--- SUPPLIED MATERIAL Enclosed Below ---

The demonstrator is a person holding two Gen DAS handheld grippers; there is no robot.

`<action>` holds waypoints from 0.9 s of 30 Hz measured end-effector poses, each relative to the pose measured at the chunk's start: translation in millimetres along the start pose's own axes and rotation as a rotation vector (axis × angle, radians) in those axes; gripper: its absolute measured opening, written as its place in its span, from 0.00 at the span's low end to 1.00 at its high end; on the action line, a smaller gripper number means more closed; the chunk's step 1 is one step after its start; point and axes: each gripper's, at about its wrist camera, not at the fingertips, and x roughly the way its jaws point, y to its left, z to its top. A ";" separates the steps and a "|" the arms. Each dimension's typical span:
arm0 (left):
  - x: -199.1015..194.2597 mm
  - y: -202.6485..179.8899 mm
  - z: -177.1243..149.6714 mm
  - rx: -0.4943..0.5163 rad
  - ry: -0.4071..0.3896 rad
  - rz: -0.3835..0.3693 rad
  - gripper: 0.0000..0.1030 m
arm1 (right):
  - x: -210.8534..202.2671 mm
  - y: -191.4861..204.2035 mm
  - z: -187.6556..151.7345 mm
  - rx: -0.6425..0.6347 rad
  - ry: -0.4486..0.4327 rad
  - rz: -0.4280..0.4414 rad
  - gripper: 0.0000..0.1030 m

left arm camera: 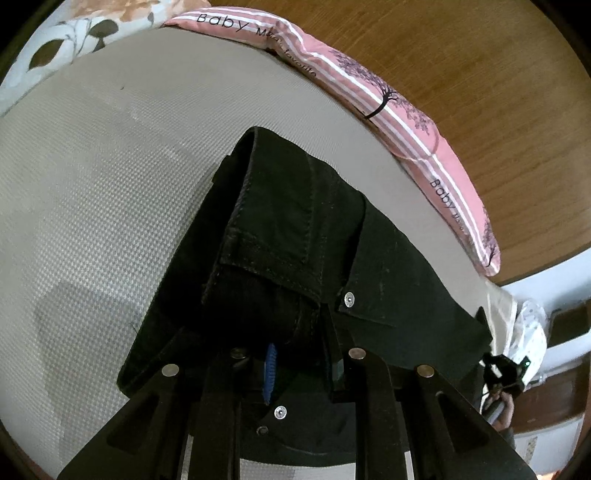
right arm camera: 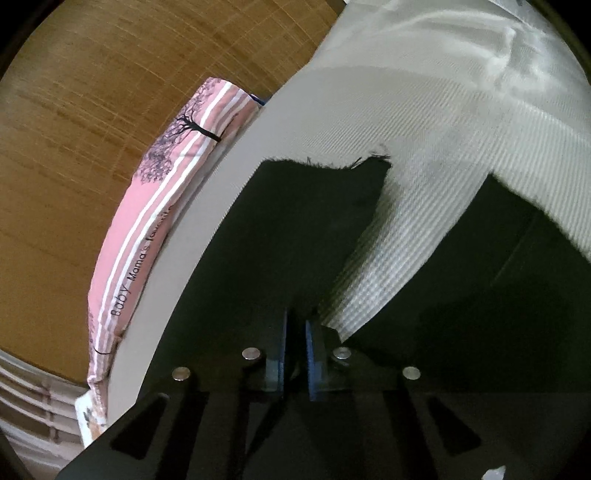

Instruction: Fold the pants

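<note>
Black denim pants [left arm camera: 295, 229] lie on a grey woven mat [left arm camera: 92, 192]. In the left wrist view the waist end with rivets is bunched and lifted, and my left gripper [left arm camera: 299, 365] is shut on the waistband fabric. In the right wrist view the pants [right arm camera: 295, 236] show two legs with frayed hems spread apart, with the mat [right arm camera: 388, 251] between them. My right gripper [right arm camera: 294, 332] is shut on the left leg's fabric between its blue pads [right arm camera: 312, 354].
A pink striped cushion [left arm camera: 388, 96] printed "Baby" runs along the mat's far edge; it also shows in the right wrist view [right arm camera: 155, 206]. Beyond it is a wooden floor [left arm camera: 498, 92]. A floral cloth [left arm camera: 74, 33] sits at the top left.
</note>
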 end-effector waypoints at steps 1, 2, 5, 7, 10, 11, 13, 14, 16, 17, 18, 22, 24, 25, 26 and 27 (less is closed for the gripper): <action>-0.2 -1.2 0.8 0.006 0.001 0.006 0.20 | -4.0 2.1 0.3 -0.014 -0.005 -0.013 0.05; -0.8 -2.2 1.6 0.010 0.002 0.008 0.19 | -9.5 5.2 -0.7 -0.032 -0.015 -0.026 0.05; -4.0 -7.5 3.4 0.046 0.009 0.014 0.19 | -30.5 16.1 -4.0 -0.094 -0.059 -0.067 0.05; -6.0 -11.5 4.7 0.078 0.019 0.023 0.19 | -51.4 23.5 -9.1 -0.153 -0.100 -0.108 0.04; -10.4 -17.8 6.6 0.124 0.039 0.033 0.19 | -82.5 28.0 -17.7 -0.211 -0.152 -0.157 0.04; -12.5 -19.5 6.8 0.143 0.046 0.037 0.19 | -92.7 26.7 -20.5 -0.221 -0.162 -0.167 0.04; -16.6 -22.0 6.5 0.182 0.059 0.042 0.19 | -109.7 23.5 -26.8 -0.232 -0.175 -0.179 0.04; -17.9 -23.1 5.9 0.210 0.071 0.053 0.19 | -118.2 19.8 -32.1 -0.238 -0.179 -0.196 0.04; -18.6 -23.6 3.3 0.246 0.092 0.066 0.19 | -125.4 13.3 -40.4 -0.247 -0.171 -0.219 0.04; -18.8 -22.9 1.0 0.262 0.103 0.074 0.20 | -127.6 6.1 -45.7 -0.233 -0.160 -0.233 0.04; -18.8 -22.1 -2.7 0.282 0.120 0.088 0.20 | -128.8 0.8 -49.0 -0.221 -0.150 -0.238 0.04; -15.2 -16.4 -20.8 0.367 0.178 0.149 0.20 | -127.1 -28.1 -68.4 -0.185 -0.092 -0.277 0.04; -12.2 -12.2 -28.3 0.387 0.197 0.156 0.20 | -123.7 -40.5 -76.3 -0.155 -0.066 -0.284 0.04; -11.3 -10.5 -30.4 0.392 0.198 0.161 0.20 | -121.1 -46.3 -80.1 -0.150 -0.053 -0.296 0.04; -10.5 -10.0 -32.0 0.400 0.197 0.165 0.20 | -120.0 -49.6 -82.2 -0.145 -0.049 -0.297 0.04; -12.1 -10.3 -33.4 0.404 0.191 0.168 0.20 | -119.2 -52.4 -84.2 -0.136 -0.041 -0.298 0.04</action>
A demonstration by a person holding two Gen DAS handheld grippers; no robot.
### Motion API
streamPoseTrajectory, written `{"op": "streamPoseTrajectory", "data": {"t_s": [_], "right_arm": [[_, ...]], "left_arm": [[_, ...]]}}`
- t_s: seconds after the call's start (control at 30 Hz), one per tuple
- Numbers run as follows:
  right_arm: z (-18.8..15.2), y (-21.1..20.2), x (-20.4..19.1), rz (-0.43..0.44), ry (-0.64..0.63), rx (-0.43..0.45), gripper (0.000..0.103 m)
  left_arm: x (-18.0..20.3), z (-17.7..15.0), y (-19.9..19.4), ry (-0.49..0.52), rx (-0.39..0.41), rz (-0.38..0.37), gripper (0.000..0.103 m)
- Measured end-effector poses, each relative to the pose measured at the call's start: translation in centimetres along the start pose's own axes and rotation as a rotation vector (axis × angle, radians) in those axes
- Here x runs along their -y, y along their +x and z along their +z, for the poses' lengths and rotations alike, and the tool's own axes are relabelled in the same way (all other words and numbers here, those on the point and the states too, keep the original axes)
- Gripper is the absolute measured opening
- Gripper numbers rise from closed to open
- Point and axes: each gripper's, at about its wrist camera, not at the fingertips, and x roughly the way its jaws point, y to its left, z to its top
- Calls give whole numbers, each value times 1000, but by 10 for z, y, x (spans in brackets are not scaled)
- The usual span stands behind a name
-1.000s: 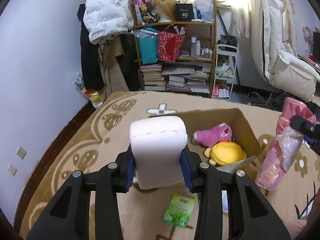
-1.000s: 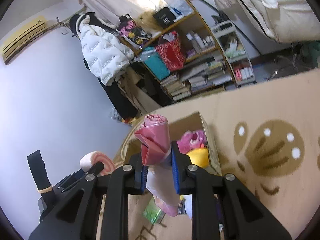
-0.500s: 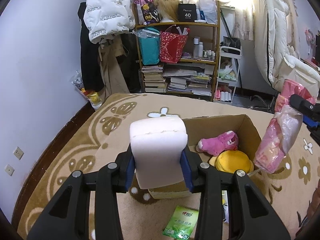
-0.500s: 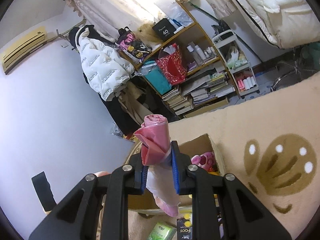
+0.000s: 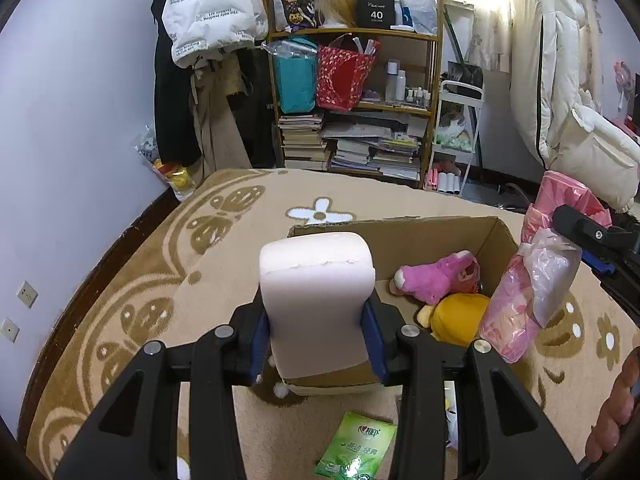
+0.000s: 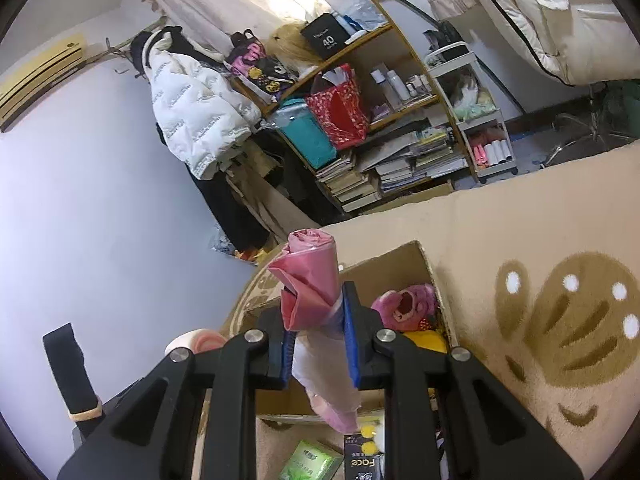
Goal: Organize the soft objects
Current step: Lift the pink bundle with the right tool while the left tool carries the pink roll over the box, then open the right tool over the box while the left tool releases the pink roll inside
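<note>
Two grippers: each one is squeezed tight on a soft thing, up in the air by the box.
Left gripper point(image 5: 318, 334): its blue pads pinch a white foam block point(image 5: 316, 300) on both sides. The block stands up straight between them.
Right gripper point(image 6: 318, 346): it grips a pink bundle point(image 6: 310, 284) in a see-through plastic bag. The bundle sticks up above the fingers and hangs down below them.
Hidden: the foam block covers the near left part of the box point(image 5: 400, 232), so I cannot tell what is in there. In the right view the bundle and fingers cover the middle of the box point(image 6: 428, 276).
Cut off: a green packet point(image 5: 356, 452) lies on the rug just in front of the box, half behind the left gripper. Some small things next to it are too hidden to name.
Hard to see: a bit of a hand point(image 5: 612, 400) shows at the right edge, blurry.
In the box: a pink plush toy point(image 5: 436, 276) lies at the back right. A yellow plush toy point(image 5: 456, 316) lies just in front, touching it.
Edges: the box top is open. The pink bundle hangs at the box's right wall, over the rim.
Room: bare rug point(image 5: 224, 240) lies to the left of the box and behind it. A full shelf point(image 5: 356, 100) stands far back by the wall.
</note>
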Motion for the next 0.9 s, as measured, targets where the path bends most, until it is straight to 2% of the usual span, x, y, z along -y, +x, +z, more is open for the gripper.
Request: {"op": "streamPoseTrajectory", "data": {"t_s": [0.23,0.37,0.43,0.5,0.6,0.63,0.67,0.77,0.83,0.9], "right_arm": [[0,6,5,-1,26,-24,26],[2,8,9,-11,20,-51,35],[1,9,14,-8,36,-59,36],[1,13,18,7,52,-92,36],[-3,16,21,1,58,-120,38],[-4,16,21,2,58,-124,41],[-5,15,21,0,59,-129,49],[-5,11,17,-10,39,-128,60],[-4,5,13,-33,8,-107,71],[-1,0,10,-35,-10,-87,90]], "left_arm": [[1,-2,6,5,-11,0,39],[2,-3,8,19,-30,-1,43],[3,-3,9,29,-33,8,46],[3,-3,9,21,-33,13,58],[1,-4,9,5,-26,31,64],[0,-5,8,9,-15,45,65],[1,-6,7,18,-8,55,70],[3,-6,7,38,-17,65,82],[4,-7,6,44,-22,77,85],[6,-9,5,52,-27,84,91]]}}
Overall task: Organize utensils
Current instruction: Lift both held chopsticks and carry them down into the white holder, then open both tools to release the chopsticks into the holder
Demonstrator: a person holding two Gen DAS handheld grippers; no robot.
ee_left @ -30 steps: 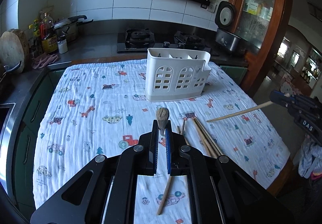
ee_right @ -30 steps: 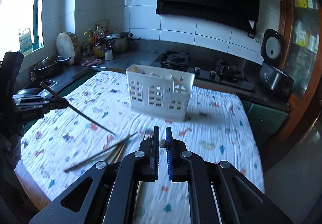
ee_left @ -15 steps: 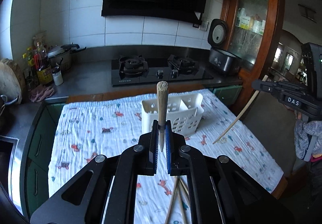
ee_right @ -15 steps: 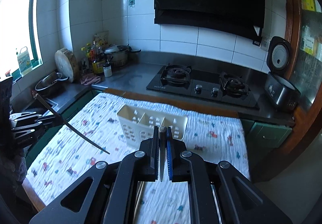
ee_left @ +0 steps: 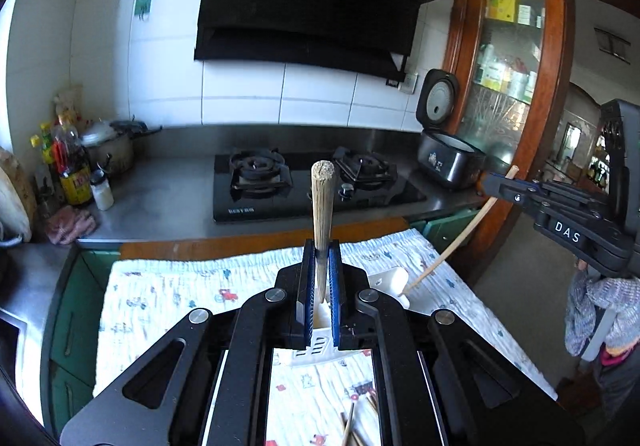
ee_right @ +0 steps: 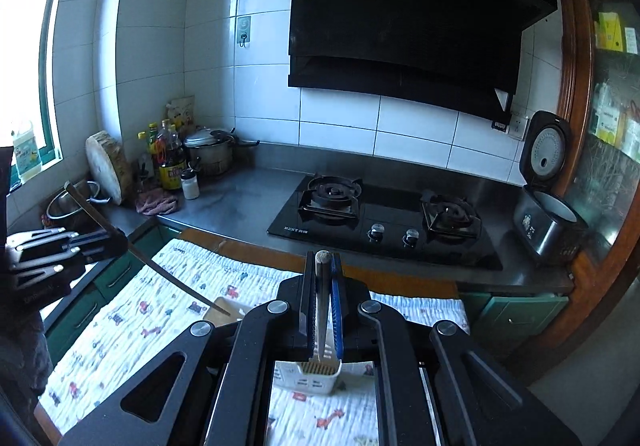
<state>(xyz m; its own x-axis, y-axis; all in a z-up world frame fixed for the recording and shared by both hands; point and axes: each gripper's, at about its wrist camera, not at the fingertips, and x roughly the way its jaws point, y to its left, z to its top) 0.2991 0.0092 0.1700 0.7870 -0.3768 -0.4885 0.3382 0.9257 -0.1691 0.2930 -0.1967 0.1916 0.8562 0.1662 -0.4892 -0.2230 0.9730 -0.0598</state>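
Left wrist: white utensil caddy [ee_left: 390, 280] receives chopstick [ee_left: 452, 242] tip.

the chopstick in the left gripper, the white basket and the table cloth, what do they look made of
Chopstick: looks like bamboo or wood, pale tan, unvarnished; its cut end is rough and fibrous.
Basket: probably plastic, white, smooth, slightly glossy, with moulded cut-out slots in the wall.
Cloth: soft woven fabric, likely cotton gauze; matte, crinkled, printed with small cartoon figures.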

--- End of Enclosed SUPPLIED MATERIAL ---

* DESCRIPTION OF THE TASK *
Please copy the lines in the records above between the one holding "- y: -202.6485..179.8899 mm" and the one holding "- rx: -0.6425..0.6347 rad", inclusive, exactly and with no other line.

* REPLY TO THE TASK *
  - y: -202.6485..179.8899 mm
  - z: -177.1243..149.6714 mm
  - rx: -0.4943..0.5163 rad
  - ry: -0.4071..0.3896 rad
  - rz: -0.3835..0.3693 rad
  - gripper: 0.0000..0.1030 m
arm1 (right):
  - x: -210.8534..202.2671 mm
  - y: -191.4861..204.2035 mm
  - z: -187.6556..151.7345 mm
  - rx: -0.6425..0.6347 rad

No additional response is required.